§ Task description:
Your task is to copy every line of the records below that contains "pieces".

+++ Records to use

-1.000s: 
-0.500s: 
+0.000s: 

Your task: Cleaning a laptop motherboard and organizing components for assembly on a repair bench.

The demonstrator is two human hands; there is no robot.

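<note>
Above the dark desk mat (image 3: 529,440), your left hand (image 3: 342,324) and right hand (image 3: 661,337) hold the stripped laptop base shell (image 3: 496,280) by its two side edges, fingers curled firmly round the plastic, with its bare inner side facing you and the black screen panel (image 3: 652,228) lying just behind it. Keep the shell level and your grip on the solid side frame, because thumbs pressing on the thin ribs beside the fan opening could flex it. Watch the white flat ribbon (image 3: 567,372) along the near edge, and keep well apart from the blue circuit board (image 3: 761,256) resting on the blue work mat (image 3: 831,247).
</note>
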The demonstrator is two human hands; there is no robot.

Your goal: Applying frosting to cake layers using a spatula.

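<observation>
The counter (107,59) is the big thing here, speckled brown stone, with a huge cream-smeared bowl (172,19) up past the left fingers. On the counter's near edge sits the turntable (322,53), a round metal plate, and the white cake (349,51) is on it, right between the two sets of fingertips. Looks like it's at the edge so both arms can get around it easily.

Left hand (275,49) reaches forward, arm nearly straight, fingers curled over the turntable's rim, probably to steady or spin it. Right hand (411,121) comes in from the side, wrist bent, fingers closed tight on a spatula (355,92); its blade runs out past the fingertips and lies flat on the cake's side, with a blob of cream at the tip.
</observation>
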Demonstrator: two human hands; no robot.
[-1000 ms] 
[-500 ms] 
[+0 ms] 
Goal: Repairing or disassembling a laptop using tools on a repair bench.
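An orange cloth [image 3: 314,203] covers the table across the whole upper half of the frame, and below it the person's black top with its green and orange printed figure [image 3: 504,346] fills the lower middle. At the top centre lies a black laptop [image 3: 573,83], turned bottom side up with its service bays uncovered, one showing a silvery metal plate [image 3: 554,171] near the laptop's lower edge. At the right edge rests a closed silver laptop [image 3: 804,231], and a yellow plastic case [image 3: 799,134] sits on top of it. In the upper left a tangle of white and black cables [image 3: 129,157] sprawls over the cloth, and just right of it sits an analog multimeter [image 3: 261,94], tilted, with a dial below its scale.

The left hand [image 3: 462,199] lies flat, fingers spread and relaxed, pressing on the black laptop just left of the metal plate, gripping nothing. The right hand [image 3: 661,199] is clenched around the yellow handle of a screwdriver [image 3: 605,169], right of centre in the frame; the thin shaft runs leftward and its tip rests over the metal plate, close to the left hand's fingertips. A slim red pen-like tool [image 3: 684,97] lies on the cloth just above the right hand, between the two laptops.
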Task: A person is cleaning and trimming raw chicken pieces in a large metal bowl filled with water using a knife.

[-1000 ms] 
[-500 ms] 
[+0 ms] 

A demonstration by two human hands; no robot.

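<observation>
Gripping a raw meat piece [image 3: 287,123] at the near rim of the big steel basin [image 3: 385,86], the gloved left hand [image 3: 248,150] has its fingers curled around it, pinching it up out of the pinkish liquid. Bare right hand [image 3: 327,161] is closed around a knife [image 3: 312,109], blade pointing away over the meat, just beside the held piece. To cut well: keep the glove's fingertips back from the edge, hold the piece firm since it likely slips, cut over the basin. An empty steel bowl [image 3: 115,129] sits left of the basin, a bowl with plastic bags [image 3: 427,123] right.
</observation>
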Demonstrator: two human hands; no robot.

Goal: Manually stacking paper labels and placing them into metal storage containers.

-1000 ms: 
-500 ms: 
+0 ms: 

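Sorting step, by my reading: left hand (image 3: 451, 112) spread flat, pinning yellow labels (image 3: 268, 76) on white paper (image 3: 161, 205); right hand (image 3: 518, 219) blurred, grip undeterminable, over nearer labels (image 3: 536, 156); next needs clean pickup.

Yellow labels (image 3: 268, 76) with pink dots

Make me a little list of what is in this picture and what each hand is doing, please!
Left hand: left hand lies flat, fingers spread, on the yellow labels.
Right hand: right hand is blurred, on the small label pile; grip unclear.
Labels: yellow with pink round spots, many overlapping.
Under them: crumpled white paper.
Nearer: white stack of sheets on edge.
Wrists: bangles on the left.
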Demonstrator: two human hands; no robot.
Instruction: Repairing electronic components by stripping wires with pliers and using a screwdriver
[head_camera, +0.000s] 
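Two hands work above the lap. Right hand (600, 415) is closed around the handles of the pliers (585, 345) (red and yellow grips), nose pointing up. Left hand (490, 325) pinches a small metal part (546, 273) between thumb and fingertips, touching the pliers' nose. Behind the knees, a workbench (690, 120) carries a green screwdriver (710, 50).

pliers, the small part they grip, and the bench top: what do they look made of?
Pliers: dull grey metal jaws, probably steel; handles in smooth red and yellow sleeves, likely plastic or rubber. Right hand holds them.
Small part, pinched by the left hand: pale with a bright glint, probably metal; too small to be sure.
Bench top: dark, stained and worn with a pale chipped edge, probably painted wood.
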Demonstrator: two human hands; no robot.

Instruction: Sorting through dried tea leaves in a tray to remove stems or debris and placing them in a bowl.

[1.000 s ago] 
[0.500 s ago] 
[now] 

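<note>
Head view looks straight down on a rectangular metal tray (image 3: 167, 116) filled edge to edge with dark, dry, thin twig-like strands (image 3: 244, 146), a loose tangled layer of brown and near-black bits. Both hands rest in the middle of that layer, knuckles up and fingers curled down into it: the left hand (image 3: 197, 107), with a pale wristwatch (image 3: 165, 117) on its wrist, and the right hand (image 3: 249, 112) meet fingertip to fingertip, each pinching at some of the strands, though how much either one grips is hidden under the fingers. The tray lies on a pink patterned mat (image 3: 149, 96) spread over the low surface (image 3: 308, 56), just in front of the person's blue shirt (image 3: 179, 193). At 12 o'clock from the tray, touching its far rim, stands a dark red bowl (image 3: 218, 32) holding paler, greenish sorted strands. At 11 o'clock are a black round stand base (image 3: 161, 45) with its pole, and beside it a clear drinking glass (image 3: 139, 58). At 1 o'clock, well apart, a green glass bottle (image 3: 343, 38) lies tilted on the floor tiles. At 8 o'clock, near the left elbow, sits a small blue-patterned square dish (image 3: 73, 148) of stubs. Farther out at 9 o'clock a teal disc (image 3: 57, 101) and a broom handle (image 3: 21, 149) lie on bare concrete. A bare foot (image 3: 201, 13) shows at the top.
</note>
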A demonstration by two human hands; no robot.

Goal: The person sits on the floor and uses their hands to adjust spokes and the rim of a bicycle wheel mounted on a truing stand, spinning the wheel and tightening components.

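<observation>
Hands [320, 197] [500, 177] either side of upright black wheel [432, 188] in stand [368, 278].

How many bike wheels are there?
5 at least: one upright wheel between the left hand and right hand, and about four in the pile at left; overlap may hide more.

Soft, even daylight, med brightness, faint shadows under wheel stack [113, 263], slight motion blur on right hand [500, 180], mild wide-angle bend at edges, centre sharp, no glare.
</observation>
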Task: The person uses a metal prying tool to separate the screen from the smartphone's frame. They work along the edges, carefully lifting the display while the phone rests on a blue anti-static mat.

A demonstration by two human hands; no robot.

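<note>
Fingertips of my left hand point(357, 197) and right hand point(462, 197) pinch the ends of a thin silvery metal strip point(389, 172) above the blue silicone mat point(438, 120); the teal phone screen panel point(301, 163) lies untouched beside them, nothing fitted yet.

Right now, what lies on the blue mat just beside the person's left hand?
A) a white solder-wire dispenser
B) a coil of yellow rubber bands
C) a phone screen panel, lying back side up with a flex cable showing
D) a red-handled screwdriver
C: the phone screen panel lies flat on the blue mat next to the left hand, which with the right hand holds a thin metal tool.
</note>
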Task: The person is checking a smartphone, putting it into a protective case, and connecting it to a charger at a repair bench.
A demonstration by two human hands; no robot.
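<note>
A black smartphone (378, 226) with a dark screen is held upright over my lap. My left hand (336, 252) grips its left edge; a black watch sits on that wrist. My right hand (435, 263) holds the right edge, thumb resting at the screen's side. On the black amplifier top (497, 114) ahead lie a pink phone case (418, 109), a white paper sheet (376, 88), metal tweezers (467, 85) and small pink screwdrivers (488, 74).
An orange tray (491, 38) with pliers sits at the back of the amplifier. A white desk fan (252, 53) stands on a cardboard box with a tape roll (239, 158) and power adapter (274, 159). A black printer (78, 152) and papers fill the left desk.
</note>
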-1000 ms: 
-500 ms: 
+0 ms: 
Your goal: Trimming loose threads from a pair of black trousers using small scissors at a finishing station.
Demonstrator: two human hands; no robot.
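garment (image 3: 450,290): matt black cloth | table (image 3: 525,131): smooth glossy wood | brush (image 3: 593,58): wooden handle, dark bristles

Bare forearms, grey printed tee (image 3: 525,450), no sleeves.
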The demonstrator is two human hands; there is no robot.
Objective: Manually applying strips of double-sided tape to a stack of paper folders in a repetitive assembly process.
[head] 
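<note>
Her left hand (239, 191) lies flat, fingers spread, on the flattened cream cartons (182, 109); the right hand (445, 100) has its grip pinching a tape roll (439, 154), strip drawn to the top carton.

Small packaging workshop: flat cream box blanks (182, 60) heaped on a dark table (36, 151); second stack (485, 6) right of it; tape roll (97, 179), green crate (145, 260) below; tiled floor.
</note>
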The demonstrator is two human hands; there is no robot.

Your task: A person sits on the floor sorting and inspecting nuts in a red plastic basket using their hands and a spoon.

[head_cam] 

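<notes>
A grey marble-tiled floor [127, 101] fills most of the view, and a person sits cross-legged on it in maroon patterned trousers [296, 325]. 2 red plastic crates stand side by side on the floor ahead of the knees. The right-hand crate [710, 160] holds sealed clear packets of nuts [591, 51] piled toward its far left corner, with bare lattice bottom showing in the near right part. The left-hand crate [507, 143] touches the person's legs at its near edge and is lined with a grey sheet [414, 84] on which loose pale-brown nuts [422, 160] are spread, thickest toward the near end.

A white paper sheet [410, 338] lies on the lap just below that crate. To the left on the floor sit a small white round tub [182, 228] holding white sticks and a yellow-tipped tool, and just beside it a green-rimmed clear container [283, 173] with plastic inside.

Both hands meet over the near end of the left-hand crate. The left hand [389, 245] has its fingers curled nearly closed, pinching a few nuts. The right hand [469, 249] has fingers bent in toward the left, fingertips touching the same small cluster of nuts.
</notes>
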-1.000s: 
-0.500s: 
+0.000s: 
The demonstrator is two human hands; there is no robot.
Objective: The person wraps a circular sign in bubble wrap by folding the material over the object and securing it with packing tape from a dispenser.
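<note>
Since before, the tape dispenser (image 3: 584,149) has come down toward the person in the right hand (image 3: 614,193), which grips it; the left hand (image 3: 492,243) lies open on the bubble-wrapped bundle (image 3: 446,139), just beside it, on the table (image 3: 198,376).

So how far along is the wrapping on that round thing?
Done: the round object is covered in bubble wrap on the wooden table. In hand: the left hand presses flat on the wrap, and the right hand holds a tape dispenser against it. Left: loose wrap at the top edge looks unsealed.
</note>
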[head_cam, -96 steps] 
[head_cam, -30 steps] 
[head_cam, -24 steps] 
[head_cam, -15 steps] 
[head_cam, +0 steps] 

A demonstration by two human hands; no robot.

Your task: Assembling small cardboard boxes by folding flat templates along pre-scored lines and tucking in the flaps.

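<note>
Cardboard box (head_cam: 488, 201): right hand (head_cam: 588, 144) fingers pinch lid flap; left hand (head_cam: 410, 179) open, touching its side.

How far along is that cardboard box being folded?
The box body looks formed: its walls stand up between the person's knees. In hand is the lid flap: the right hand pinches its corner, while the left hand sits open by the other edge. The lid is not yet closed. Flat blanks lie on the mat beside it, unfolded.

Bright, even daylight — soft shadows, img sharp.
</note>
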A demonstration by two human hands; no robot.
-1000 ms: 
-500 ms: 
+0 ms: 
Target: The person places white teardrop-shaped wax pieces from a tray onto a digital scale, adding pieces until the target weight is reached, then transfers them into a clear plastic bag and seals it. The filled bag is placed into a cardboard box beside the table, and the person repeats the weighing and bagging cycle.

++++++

§ Solution to the exercise:
Task: A person is cleaning and trimming raw chicken pieces in a large metal bowl filled with water using a knife.
Target: The person places white teardrop-shaped wax pieces from a tray onto a digital scale, adding pieces until the target weight is reached, then transfers them into a clear plastic bag and seals it. The filled bag is placed into a cardboard box beside the table, and the person repeats the weighing and bagging cycle.

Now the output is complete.